Li Lei, Rysavy Matthew A, Bobashev Georgiy, Das Abhik
RTI Intenational.
University of Texas Health Science Center at Houston.
Res Sq. 2024 Feb 5:rs.3.rs-3911212. doi: 10.21203/rs.3.rs-3911212/v1.
Medical outcomes of interest to clinicians may have multiple categories. Researchers face several options for risk prediction of such outcomes, including dichotomized logistic regression and multinomial logit regression modeling. We aimed to compare these methods and provide practical guidance needed.

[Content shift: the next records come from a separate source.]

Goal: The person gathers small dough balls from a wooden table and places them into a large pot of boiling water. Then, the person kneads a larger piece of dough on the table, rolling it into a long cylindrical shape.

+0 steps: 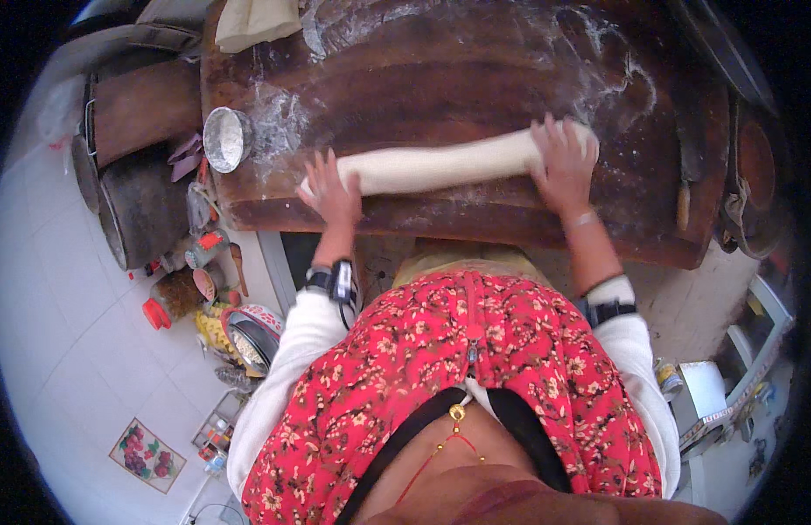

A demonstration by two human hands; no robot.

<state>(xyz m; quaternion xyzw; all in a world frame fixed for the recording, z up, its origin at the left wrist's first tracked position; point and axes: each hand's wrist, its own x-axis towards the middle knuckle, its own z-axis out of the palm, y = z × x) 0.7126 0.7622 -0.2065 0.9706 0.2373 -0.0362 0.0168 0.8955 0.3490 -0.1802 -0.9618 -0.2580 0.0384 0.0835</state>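
Note:
A long, thick roll of pale dough lies across the dark wooden board, its right end a little farther from me than its left. Whether a rolling pin is inside it is hidden. My left hand rests over the roll's left end with the fingers spread on top. On the right end, my right hand curves over the dough, its fingers slightly blurred. Left of my left hand stands a metal bowl with white flour in it.
Flour is scattered over the board. A folded pale sheet, cloth or dough, lies at the far left. A knife with a wooden handle lies near the right edge. Jars and dark pots crowd the left side.

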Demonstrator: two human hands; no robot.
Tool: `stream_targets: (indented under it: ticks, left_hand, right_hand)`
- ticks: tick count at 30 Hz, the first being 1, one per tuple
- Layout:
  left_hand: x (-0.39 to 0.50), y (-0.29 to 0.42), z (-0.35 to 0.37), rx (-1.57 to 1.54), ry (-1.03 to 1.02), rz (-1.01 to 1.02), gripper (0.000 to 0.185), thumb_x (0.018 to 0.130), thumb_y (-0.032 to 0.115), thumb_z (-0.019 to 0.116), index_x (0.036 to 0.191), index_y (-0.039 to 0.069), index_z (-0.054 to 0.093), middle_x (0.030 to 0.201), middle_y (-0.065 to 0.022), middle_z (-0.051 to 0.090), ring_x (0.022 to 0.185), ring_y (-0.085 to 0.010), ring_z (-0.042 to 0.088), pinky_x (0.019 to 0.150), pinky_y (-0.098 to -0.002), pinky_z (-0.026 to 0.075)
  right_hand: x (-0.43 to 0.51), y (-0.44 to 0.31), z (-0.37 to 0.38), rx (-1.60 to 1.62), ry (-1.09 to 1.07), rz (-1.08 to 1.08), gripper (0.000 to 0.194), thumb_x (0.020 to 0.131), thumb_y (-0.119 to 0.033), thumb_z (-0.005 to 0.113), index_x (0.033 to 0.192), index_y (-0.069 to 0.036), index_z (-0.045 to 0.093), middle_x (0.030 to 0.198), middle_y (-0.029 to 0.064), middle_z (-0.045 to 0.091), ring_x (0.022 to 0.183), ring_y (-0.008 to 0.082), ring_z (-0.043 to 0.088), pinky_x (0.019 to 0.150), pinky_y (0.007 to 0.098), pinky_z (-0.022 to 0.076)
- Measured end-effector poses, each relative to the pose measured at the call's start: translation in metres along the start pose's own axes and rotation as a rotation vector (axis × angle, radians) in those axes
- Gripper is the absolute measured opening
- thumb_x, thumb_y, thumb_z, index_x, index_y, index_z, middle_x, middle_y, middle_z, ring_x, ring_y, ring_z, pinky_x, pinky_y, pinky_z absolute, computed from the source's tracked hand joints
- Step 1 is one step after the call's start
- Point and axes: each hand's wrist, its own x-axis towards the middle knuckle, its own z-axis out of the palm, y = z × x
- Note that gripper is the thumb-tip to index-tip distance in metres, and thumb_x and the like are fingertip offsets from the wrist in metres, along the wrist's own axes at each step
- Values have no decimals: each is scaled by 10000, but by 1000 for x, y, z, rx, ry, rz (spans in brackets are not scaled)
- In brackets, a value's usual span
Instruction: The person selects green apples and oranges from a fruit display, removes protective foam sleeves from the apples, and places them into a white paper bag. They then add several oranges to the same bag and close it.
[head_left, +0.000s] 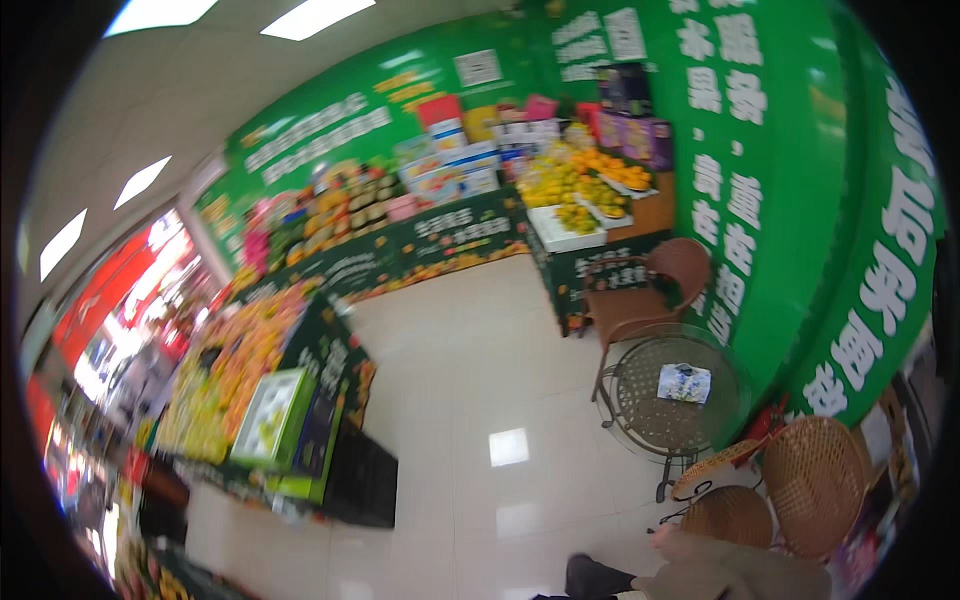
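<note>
My right hand (664, 535) shows at the bottom right, blurred, at the end of a beige sleeve (739, 566). Whether its fingers hold anything cannot be made out. Close by it are the seat (727, 517) and woven back (814, 480) of a wicker chair. My left hand is out of view. Beyond the chair stands a round glass-topped table (645, 405) with a perforated surface under the glass. A blue and white patterned packet (684, 383) lies on it. Below, a dark shoe (589, 574) rests on the tiled floor.
A brown chair (622, 292) stands behind the table. Fruit stands (330, 352) run along the left, with an open green box (270, 416) and a black crate (364, 480) at one end. Cartons (450, 176) and yellow fruit (577, 180) fill the back counter. Green walls (802, 187) bear writing.
</note>
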Motion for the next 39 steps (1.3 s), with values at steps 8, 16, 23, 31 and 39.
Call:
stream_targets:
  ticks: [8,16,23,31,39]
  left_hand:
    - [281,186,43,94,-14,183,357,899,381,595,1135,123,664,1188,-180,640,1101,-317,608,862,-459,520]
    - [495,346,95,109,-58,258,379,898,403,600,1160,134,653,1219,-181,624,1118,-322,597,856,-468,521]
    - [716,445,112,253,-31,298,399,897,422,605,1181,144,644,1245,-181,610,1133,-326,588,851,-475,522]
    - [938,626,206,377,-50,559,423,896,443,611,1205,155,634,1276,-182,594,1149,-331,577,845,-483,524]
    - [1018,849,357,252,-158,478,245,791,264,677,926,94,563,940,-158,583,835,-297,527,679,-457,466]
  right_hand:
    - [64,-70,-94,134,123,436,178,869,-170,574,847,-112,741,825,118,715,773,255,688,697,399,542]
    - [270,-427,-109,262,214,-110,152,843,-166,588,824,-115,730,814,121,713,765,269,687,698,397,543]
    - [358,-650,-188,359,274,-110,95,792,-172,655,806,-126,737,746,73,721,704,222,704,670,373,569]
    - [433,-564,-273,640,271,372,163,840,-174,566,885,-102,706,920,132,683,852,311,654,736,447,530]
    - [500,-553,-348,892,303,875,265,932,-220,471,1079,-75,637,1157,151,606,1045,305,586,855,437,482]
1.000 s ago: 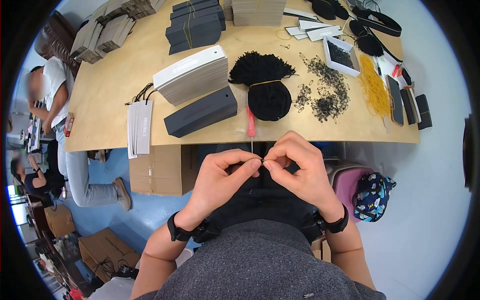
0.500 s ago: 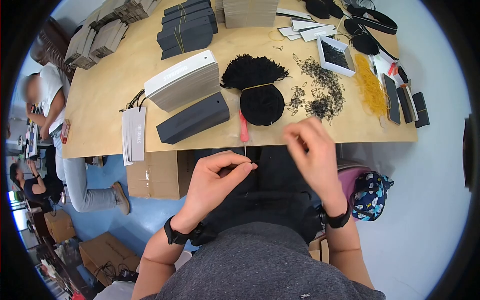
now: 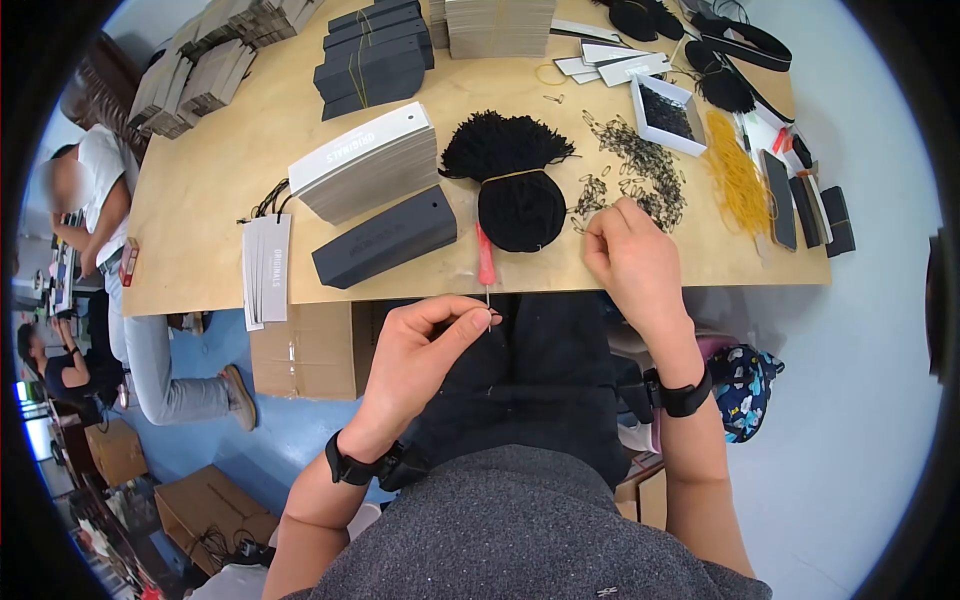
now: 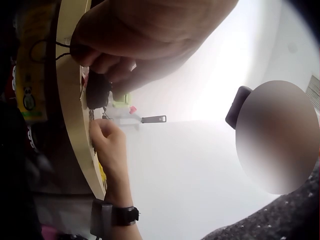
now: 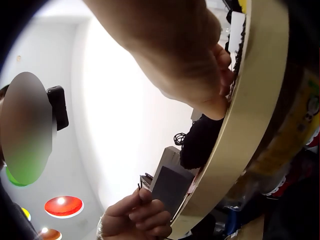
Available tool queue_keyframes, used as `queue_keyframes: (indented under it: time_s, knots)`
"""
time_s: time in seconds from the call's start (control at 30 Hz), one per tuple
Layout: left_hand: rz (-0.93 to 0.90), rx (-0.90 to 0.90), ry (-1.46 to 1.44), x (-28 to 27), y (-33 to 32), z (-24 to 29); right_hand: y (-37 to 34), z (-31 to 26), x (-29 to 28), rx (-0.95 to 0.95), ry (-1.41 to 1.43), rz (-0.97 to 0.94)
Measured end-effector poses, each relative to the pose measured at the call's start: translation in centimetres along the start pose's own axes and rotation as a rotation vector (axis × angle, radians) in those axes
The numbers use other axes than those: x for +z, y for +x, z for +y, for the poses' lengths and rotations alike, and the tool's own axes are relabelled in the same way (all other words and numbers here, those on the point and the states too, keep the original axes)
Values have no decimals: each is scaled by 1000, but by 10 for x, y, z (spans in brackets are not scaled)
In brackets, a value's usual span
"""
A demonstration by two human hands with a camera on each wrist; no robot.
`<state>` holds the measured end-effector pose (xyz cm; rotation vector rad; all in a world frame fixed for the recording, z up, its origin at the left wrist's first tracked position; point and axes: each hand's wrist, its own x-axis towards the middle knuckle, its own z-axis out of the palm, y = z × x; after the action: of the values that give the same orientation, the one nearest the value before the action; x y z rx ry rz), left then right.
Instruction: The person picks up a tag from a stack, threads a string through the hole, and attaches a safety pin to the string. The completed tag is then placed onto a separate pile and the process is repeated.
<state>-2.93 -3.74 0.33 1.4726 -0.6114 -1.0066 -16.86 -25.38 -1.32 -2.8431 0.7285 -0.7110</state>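
Observation:
My left hand (image 3: 425, 345) is just off the table's front edge. Its thumb and index finger pinch a thin black cord (image 4: 62, 45), whose loop sticks out past the fingertips in the left wrist view. Close above those fingers, a red-handled tool (image 3: 486, 262) with a thin metal shaft pokes over the edge. My right hand (image 3: 637, 262) rests at the near side of a pile of small dark safety pins (image 3: 650, 165), fingers bent down to the tabletop. Its fingertips are hidden, so I cannot tell whether they grip a pin. A banded bundle of black cords (image 3: 520, 210) lies between the hands.
Left of the bundle are a stack of white tags (image 3: 365, 160) and a dark tag stack (image 3: 385, 240). Grey tags with cords (image 3: 265, 270) overhang the front edge. Rightward are a white box of pins (image 3: 668, 115), yellow rubber bands (image 3: 738, 175) and a phone (image 3: 779, 200).
Both hands were together at the cord in front of the table. The right hand has left it and moved up and right to the pin pile; the left still pinches the cord.

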Motion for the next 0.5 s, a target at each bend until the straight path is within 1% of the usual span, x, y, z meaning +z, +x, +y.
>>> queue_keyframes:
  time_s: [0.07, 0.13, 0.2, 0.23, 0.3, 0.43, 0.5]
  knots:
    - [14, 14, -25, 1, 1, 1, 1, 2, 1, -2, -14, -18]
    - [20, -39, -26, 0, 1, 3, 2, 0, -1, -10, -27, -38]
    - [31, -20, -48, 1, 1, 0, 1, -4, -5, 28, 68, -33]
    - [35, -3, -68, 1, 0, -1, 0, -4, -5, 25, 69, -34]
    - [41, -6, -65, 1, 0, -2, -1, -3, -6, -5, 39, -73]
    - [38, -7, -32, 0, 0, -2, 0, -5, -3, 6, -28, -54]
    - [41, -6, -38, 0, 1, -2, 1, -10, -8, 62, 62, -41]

We described dichotomized logistic regression and competing risks regression, and an alternative to standard multinomial logit regression, continuation-ratio logit regression for ordinal outcomes. We then applied these methods to develop prediction models of survival and growth outcomes based on the NICHD Extremely Preterm Birth Outcome Tool model. The statistical and practical advantages and flaws of these methods were examined and both discrimination and calibration of the estimated models were assessed.
The dichotomized logistic models and multinomial continuation-ratio logit model had similar discrimination and calibration in predicting death and survival without neurodevelopmental impairment. But the continuation-ratio logit model had better discrimination and calibration in predicting probabilities of neurodevelopmental impairment. The sum of predicted probabilities of outcome categories from the logistic models did not equal 100% for about half of the study infants, ranging from 87.7% to 124.0%, and the logistic model of neurodevelopmental impairment greatly overpredicted the risk among low-risk infants and underpredicted among high-risk infants.
Estimating multiple logistic regression models of dichotomized outcomes may result in poorly calibrated predictions. For an outcome with multiple ordinal categories, continuation-ratio logit regression is a useful alternative to standard multinomial logit regression. It produces better calibrated predictions and has the advantages of simplicity in model interpretation and flexibility to include outcome category-specific predictors and random-effect terms for patient heterogeneity by hospital.
临床医生感兴趣的医学结局可能有多个类别。研究人员在对此类结局进行风险预测时有多种选择,包括二分逻辑回归和多项logit回归建模。我们旨在比较这些方法并提供所需的实用指导。
我们描述了二分逻辑回归和竞争风险回归,以及标准多项logit回归的一种替代方法,即用于有序结局的连续比例logit回归。然后,我们应用这些方法,基于美国国立儿童健康与人类发展研究所(NICHD)极早早产儿结局工具模型,开发生存和生长结局的预测模型。我们研究了这些方法的统计学和实际优势与缺陷,并评估了估计模型的区分度和校准度。
在预测死亡和无神经发育障碍的生存情况时,二分逻辑模型和多项连续比例logit模型具有相似的区分度和校准度。但在预测神经发育障碍的概率时,连续比例logit模型具有更好的区分度和校准度。对于大约一半的研究婴儿,逻辑模型的结局类别预测概率之和不等于100%,范围在87.7%至124.0%之间,并且神经发育障碍的逻辑模型在低风险婴儿中过度预测风险,在高风险婴儿中预测不足。
估计二分结局的多个逻辑回归模型可能导致校准不佳的预测。对于具有多个有序类别的结局,连续比例logit回归是标准多项logit回归的一种有用替代方法。它产生更好校准的预测,并且在模型解释方面具有简单性的优点,并且在纳入特定结局类别预测因子和针对医院患者异质性的随机效应项方面具有灵活性。